== Data below ==

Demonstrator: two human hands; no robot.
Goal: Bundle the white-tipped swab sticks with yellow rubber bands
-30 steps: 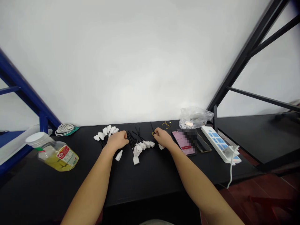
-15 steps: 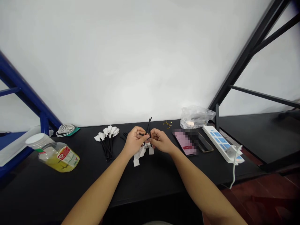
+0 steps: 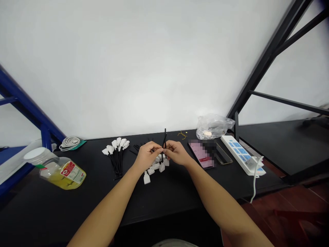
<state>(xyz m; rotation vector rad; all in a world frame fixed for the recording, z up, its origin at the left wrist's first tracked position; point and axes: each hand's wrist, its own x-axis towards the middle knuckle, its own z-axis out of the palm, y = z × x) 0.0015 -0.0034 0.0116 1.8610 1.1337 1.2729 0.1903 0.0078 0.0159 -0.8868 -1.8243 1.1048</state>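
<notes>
My left hand (image 3: 147, 156) and my right hand (image 3: 177, 153) meet over the middle of the black table (image 3: 89, 192). Their fingertips pinch thin black cables (image 3: 165, 140), whose ends stick up between them. Below the hands lies a loose group of white plug ends (image 3: 155, 166) on black leads, partly hidden by my fingers. To the left stands apart a tidier bundle of black cables with white plug ends (image 3: 117, 154). A thin yellow wire (image 3: 182, 135) lies behind my right hand.
A phone with a pink, pixelated screen (image 3: 199, 152) and a dark phone (image 3: 223, 154) lie to the right, beside a white power strip (image 3: 240, 154). A plastic bag (image 3: 213, 126) sits behind them. A yellow-filled jar (image 3: 60, 173) lies at left, near a coiled white cable (image 3: 69, 143).
My hands have moved from lying apart on the table to meeting in the middle, lifting black cables between them. The white plug ends beneath have shifted.
</notes>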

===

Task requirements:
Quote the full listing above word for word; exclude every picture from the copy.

Written response:
Demonstrator: two human hands; no robot.
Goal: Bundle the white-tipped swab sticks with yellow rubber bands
-30 steps: 
-15 steps: 
+0 steps: 
<state>(xyz m; rotation vector rad; all in a world frame fixed for the recording, z up, its origin at the left wrist's first tracked position; point and axes: each hand's wrist, its own x-axis towards the middle knuckle, its own z-axis out of the palm, y = z × x) 0.0015 -0.0034 0.0116 1.8610 1.1337 1.2729 0.1903 0.0078 0.0159 -0.8868 -1.8243 1.1048</state>
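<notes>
My left hand (image 3: 147, 156) and my right hand (image 3: 177, 153) meet over the middle of the black table (image 3: 89, 192). Their fingertips pinch thin black cables (image 3: 165, 140), whose ends stick up between them. Below the hands lies a loose group of white plug ends (image 3: 155, 166) on black leads, partly hidden by my fingers. To the left stands apart a tidier bundle of black cables with white plug ends (image 3: 117, 154). A thin yellow wire (image 3: 182, 135) lies behind my right hand.
A phone with a pink, pixelated screen (image 3: 199, 152) and a dark phone (image 3: 223, 154) lie to the right, beside a white power strip (image 3: 240, 154). A plastic bag (image 3: 213, 126) sits behind them. A yellow-filled jar (image 3: 60, 173) lies at left, near a coiled white cable (image 3: 69, 143).
My hands have moved from lying apart on the table to meeting in the middle, lifting black cables between them. The white plug ends beneath have shifted.
</notes>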

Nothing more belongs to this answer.